### The task
Transcribe word for word the lines below from the line with "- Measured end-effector" through the line with "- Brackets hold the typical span", ends included.

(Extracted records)

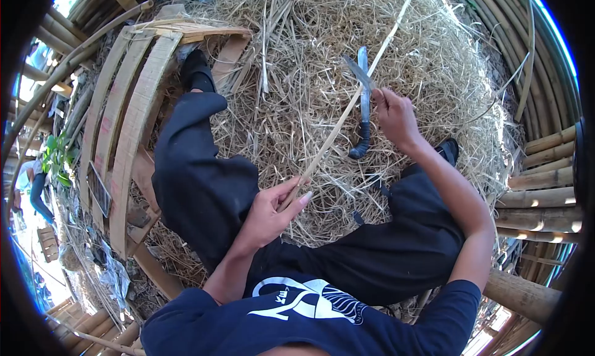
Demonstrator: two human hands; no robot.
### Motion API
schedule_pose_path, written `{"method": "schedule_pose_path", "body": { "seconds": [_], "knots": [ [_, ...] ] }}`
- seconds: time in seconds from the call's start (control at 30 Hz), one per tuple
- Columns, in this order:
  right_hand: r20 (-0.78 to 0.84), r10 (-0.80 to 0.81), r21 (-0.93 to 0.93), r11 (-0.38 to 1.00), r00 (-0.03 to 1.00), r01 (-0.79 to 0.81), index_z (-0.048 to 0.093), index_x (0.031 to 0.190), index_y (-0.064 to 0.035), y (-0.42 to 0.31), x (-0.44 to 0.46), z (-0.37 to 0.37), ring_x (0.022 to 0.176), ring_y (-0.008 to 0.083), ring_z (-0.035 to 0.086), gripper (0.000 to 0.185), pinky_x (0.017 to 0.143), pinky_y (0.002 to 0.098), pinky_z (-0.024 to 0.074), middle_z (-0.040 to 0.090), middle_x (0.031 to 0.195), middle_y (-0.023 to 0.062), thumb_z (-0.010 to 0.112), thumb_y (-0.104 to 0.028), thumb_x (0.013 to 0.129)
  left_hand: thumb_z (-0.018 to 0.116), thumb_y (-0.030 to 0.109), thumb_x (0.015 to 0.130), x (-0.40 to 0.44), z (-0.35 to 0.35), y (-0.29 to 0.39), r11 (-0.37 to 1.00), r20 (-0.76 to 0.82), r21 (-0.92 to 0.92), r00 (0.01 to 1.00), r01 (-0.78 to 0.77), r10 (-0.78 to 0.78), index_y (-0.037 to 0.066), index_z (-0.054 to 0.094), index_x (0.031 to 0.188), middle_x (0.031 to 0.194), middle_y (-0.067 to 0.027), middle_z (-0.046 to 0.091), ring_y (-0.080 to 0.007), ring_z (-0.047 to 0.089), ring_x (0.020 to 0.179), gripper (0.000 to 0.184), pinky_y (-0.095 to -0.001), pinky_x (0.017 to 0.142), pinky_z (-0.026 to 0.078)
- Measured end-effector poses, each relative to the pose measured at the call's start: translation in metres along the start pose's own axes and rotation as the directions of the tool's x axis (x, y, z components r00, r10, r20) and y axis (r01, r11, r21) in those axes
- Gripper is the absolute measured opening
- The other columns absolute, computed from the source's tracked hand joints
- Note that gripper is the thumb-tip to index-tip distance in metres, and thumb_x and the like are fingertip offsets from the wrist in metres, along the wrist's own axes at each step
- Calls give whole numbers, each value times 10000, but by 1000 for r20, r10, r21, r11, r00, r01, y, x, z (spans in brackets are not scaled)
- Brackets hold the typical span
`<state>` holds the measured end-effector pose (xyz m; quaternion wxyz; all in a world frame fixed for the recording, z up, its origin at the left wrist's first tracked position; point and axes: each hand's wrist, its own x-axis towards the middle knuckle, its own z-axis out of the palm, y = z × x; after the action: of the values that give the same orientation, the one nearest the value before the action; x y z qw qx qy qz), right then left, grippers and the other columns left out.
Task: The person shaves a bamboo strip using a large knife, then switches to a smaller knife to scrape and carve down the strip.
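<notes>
A long thin bamboo strip point(334, 131) runs diagonally from my lap up to the top right. My left hand point(273, 210) is closed round its lower end, thumb and fingers pinching it. Further up, my right hand point(395, 117) is closed on a small knife point(358, 74), whose blade lies against the strip. The knife's handle is mostly hidden in my fingers. Beneath the strip, a larger blade with a black-wrapped handle point(362, 136) lies on the straw, close to my right hand.
Straw and shavings point(297, 65) cover the ground between my legs. A wooden slatted pallet point(133, 114) leans at the left, with a phone-like flat object point(99, 188) on it. Bamboo poles point(536, 199) line the right. Another person point(37, 185) is at the far left.
</notes>
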<state>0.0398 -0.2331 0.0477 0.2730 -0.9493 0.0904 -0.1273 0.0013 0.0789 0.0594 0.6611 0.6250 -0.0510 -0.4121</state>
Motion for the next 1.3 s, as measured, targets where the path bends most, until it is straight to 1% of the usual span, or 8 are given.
{"method": "schedule_pose_path", "body": {
  "seconds": [0.43, 0.47, 0.63, 0.87, 1.07, 1.13, 1.2, 1.3],
  "knots": [
    [60, 74, 113, 990, 995, -81, 642, 843, -50, -6, 0, -7, 442, 282, 569, 270, 437, 404, 403, 574, 540, 143, 481, -225, 970, 657, 84, 886, 3, 1, -4, 999, -35, 4, 999, -40, 40, -44, 538, 1266, 795, 61, 497, 0, 399, 644, 418, -168, 541, 328],
    [44, 40, -87, 996, 998, -36, 648, 853, -57, 2, 6, -12, 430, 251, 563, 272, 436, 397, 409, 585, 546, 128, 483, -239, 971, 657, 83, 886, 2, 1, -3, 999, -17, 0, 999, -35, 35, -44, 537, 1266, 799, 58, 503, -1, 407, 650, 419, -164, 547, 336],
    [240, -85, 19, 996, 967, 83, 625, 836, -48, -12, -19, 5, 449, 300, 574, 231, 465, 424, 448, 565, 547, 157, 482, -186, 954, 660, 82, 883, 6, 0, -4, 1000, -13, -5, 999, -30, 30, -44, 541, 1263, 799, 55, 507, -2, 417, 659, 417, -156, 559, 345],
    [26, 0, -222, 975, 1000, 6, 603, 824, -77, 5, 3, -8, 442, 279, 580, 251, 448, 404, 456, 554, 524, 117, 482, -239, 972, 668, 91, 877, 3, 1, -3, 998, -24, -23, 998, -53, 52, -41, 556, 1246, 765, 69, 492, 0, 396, 635, 408, -164, 541, 326],
    [47, -306, -62, 949, 951, 309, 573, 823, -65, -1, -14, 13, 446, 294, 575, 195, 428, 411, 443, 544, 528, 141, 494, -186, 954, 674, 99, 871, 3, -1, 0, 998, -48, 54, 998, -34, 36, -35, 565, 1238, 727, 72, 479, 1, 381, 610, 406, -169, 528, 313],
    [-19, -25, -27, 999, 1000, 24, 621, 904, -77, -4, -3, -4, 497, 301, 609, 143, 441, 414, 456, 585, 578, 160, 510, -162, 935, 677, 106, 869, 2, 1, -2, 997, -45, 45, 997, -58, 60, -31, 568, 1236, 703, 75, 466, 2, 373, 594, 406, -170, 517, 304],
    [-36, -89, -289, 954, 995, 75, 633, 923, -88, 8, 5, -11, 498, 300, 617, 149, 450, 412, 470, 594, 580, 156, 504, -161, 939, 690, 118, 861, 3, 0, -4, 998, -7, 27, 998, -56, 57, -34, 571, 1231, 683, 77, 453, 0, 372, 589, 417, -169, 510, 298],
    [27, -163, -116, 979, 986, 165, 591, 847, -67, -2, -18, 9, 469, 333, 564, 236, 468, 443, 431, 538, 546, 158, 462, -217, 977, 702, 128, 854, 5, 0, -5, 996, -50, 81, 998, -34, 39, -43, 570, 1227, 685, 78, 446, -2, 374, 589, 431, -172, 506, 298]
  ]
}}
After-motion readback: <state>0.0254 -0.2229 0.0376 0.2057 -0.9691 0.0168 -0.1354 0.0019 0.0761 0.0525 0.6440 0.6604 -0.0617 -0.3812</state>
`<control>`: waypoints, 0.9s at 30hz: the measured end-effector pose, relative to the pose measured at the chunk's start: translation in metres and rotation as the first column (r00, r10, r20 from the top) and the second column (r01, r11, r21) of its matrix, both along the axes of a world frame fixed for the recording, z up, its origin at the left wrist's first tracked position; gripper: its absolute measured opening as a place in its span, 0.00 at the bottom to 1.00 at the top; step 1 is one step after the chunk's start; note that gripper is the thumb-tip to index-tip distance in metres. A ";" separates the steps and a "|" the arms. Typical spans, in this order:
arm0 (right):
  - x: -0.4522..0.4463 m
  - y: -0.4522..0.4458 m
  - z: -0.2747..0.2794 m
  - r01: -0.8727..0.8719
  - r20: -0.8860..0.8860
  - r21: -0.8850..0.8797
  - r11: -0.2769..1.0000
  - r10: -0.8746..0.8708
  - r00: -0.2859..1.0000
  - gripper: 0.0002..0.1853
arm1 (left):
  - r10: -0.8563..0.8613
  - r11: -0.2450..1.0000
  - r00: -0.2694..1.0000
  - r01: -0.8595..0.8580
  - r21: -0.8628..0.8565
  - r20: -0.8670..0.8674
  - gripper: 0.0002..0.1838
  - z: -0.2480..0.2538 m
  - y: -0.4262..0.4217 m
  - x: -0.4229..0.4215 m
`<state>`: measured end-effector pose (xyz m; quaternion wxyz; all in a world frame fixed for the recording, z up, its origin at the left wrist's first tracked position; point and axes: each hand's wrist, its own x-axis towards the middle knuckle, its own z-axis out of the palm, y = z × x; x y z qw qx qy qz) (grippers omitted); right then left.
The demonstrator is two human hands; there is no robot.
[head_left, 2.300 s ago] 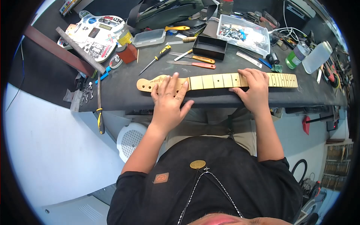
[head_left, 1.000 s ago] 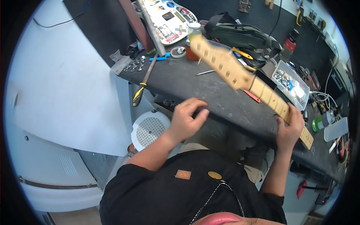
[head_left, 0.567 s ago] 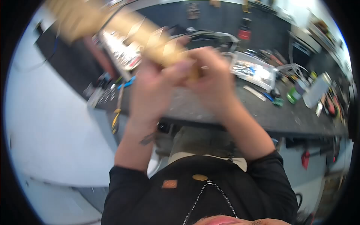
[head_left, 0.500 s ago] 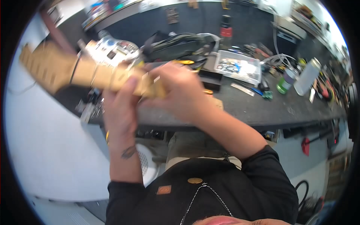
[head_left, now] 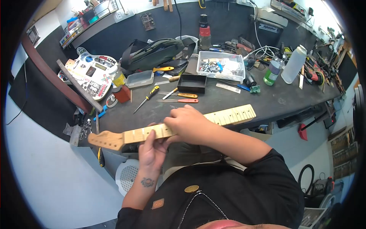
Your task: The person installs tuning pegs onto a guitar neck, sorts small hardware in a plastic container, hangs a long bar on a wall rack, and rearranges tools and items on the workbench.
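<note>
A light wooden guitar neck (head_left: 225, 116) is held above the bench's front edge, headstock to the left, fretted face up. My left hand (head_left: 152, 150) grips it from below near the lower frets, thumb on the front edge and palm turned up. Just to the right, my right hand (head_left: 187, 124) is wrapped over the neck from above, its fingertips partly hidden. Behind the neck lie a red-handled file (head_left: 178, 100), an orange-handled tool (head_left: 187, 95) and a yellow-black screwdriver (head_left: 146, 99).
On the dark bench (head_left: 282, 100) stand a black tray (head_left: 191, 84), a clear bin of small parts (head_left: 221, 65), a green bottle (head_left: 273, 71) and a white bottle (head_left: 294, 64). A stickered guitar body (head_left: 91, 70) lies at the left, beside a long metal bar (head_left: 80, 86).
The neck was lying on the bench, was lifted and swung up to the left in both hands, and has come down nearly level. The view has turned too.
</note>
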<state>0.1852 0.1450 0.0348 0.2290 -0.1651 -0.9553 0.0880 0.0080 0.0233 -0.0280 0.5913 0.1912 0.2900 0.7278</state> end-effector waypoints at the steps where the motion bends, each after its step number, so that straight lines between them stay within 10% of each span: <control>1: 0.009 0.008 -0.004 0.026 0.059 -0.041 0.999 -0.024 0.998 0.29 | -0.047 0.999 0.998 0.048 -0.022 0.040 0.20 -0.008 0.009 0.006; 14: 0.087 0.069 -0.032 0.108 0.068 -0.151 0.983 -0.098 0.993 0.29 | -0.468 0.853 0.878 0.419 -0.313 -0.100 0.19 0.005 0.037 0.000; 21: 0.192 0.109 0.016 0.383 -0.170 -0.146 0.912 -0.404 0.899 0.09 | -0.589 0.799 0.556 0.508 -0.322 -0.586 0.17 0.043 0.087 0.025; 24: 0.218 0.115 0.008 0.340 -0.154 -0.327 0.882 -0.405 0.901 0.13 | -0.351 0.766 0.198 0.622 -0.159 -0.915 0.18 0.074 0.136 0.023; 27: 0.222 0.143 0.013 0.070 -0.235 -0.470 0.880 -0.201 0.951 0.17 | -0.163 0.882 0.172 0.466 -0.065 -0.972 0.15 0.111 0.148 0.001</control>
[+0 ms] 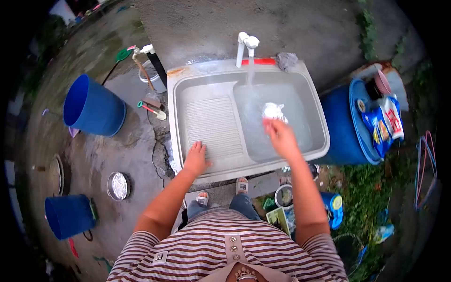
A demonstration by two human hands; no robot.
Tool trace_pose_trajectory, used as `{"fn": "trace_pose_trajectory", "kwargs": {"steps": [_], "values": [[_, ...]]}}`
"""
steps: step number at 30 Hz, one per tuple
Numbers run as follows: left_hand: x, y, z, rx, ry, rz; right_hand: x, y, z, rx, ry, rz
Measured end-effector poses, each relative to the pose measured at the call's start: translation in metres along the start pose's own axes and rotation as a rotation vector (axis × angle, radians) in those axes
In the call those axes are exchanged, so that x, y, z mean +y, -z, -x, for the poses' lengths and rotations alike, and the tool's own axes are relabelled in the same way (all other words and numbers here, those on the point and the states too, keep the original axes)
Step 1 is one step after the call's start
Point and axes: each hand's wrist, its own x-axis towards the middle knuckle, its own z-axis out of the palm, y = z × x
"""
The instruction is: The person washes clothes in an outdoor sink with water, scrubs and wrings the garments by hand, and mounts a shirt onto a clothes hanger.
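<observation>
My left hand (196,160) rests with fingers stretched out on the ridged washboard (213,124) at the left of the grey laundry sink (202,84). Over the basin on the right, my right hand (280,137) is closed, its fingertips at the lower edge of a crumpled, shiny white thing (274,112). Its kind is too bright and blurred to tell. Cloudy water stands in the basin. Water runs into it from the white faucet (252,43). A red bar (260,61) and a grey rag (287,61) lie on the back ledge.
A blue barrel (336,124) with blue-and-white packets (386,123) on top stands right of the sink. Blue tubs (89,105) and a metal basin (118,186) stand on the left ground. A green-handled trowel (152,110) lies beside the sink. A concrete wall (197,28) rises behind.
</observation>
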Motion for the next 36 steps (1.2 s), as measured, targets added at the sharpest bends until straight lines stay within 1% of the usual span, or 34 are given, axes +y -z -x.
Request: {"fn": "trace_pose_trajectory", "kwargs": {"steps": [1,2,3,4,6,7,9,10,12,13,15,16,17,19,20,21,23,24,26,27,29,30,32,36], "values": [[0.011,0.003,-0.002,0.007,0.031,-0.003,0.001,0.011,-0.047,0.081,0.156,0.038],[0.021,0.006,-0.001,-0.039,0.093,-0.041,0.004,0.017,-0.095,0.090,0.236,0.096],[0.027,0.008,-0.003,-0.085,0.155,-0.077,-0.003,0.023,-0.135,0.194,0.341,0.262],[0.030,0.008,-0.004,-0.085,0.185,-0.076,-0.004,0.028,-0.179,0.247,0.468,0.265],[0.031,0.002,-0.002,-0.076,0.213,-0.070,-0.030,0.034,-0.230,0.396,0.601,0.462],[0.031,0.001,-0.001,-0.081,0.239,-0.066,-0.026,0.034,-0.258,0.379,0.610,0.443],[0.030,-0.002,-0.002,-0.075,0.241,-0.028,-0.004,0.038,-0.302,-0.071,0.795,0.670],[0.029,-0.003,0.000,-0.063,0.250,-0.012,-0.004,0.033,-0.309,-0.093,0.782,0.667],[0.029,-0.001,0.005,-0.024,0.247,0.029,-0.018,0.024,-0.313,-0.253,0.297,0.763],[0.026,-0.006,0.005,0.007,0.239,0.043,-0.028,0.027,-0.309,-0.267,0.282,0.777],[0.026,-0.005,0.006,0.024,0.247,0.060,-0.050,0.032,-0.303,-0.336,0.141,0.939],[0.027,-0.003,0.003,0.027,0.234,0.063,-0.056,0.033,-0.307,-0.368,0.092,0.958],[0.029,-0.001,0.003,0.029,0.246,0.068,-0.056,0.036,-0.308,-0.369,0.084,0.965],[0.031,0.001,0.010,0.013,0.253,0.079,-0.052,0.039,-0.303,-0.231,0.419,0.915],[0.032,0.004,0.011,0.025,0.248,0.104,-0.045,0.037,-0.301,-0.178,0.613,0.966],[0.032,0.006,0.009,0.041,0.244,0.129,-0.041,0.033,-0.301,-0.182,0.611,0.973],[0.033,0.005,0.009,0.050,0.244,0.136,-0.035,0.028,-0.302,-0.310,0.615,1.190],[0.032,0.004,0.010,0.072,0.243,0.146,-0.035,0.024,-0.305,-0.317,0.613,1.195],[0.032,0.004,0.012,0.098,0.238,0.156,-0.036,0.012,-0.307,-0.238,0.231,0.892],[0.032,0.003,0.011,0.096,0.232,0.161,-0.043,0.011,-0.307,-0.238,0.226,0.898],[0.031,0.002,0.012,0.086,0.240,0.145,-0.057,0.014,-0.313,-0.374,0.113,0.846],[0.031,0.001,0.011,0.082,0.242,0.124,-0.056,0.020,-0.316,-0.375,0.106,0.847],[0.029,0.000,0.013,0.082,0.234,0.126,-0.050,0.033,-0.321,-0.389,0.349,0.906],[0.032,0.002,0.012,0.081,0.242,0.126,-0.036,0.027,-0.311,-0.355,0.294,0.964]]}}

### Completed exercise
- Measured end-effector poses, each relative to the pose measured at the call's start: translation in metres along the start pose's own axes and rotation as the directions of the tool's x axis (x, y, z components r00, r10, r20) and y axis (r01, r11, r21) in those axes
- Gripper is the absolute measured opening
- The other columns absolute, computed from the source's tracked hand joints
- Note that gripper is the thumb-tip to index-tip distance in metres, and thumb_x and the like are fingertip offsets from the wrist in metres, along the wrist's own axes at each step
- Calls give whole numbers, each value times 10000, but by 1000 for r20, r10, r21, r11, r00, r01, y, x, z (spans in brackets are not scaled)
- Brackets hold the typical span

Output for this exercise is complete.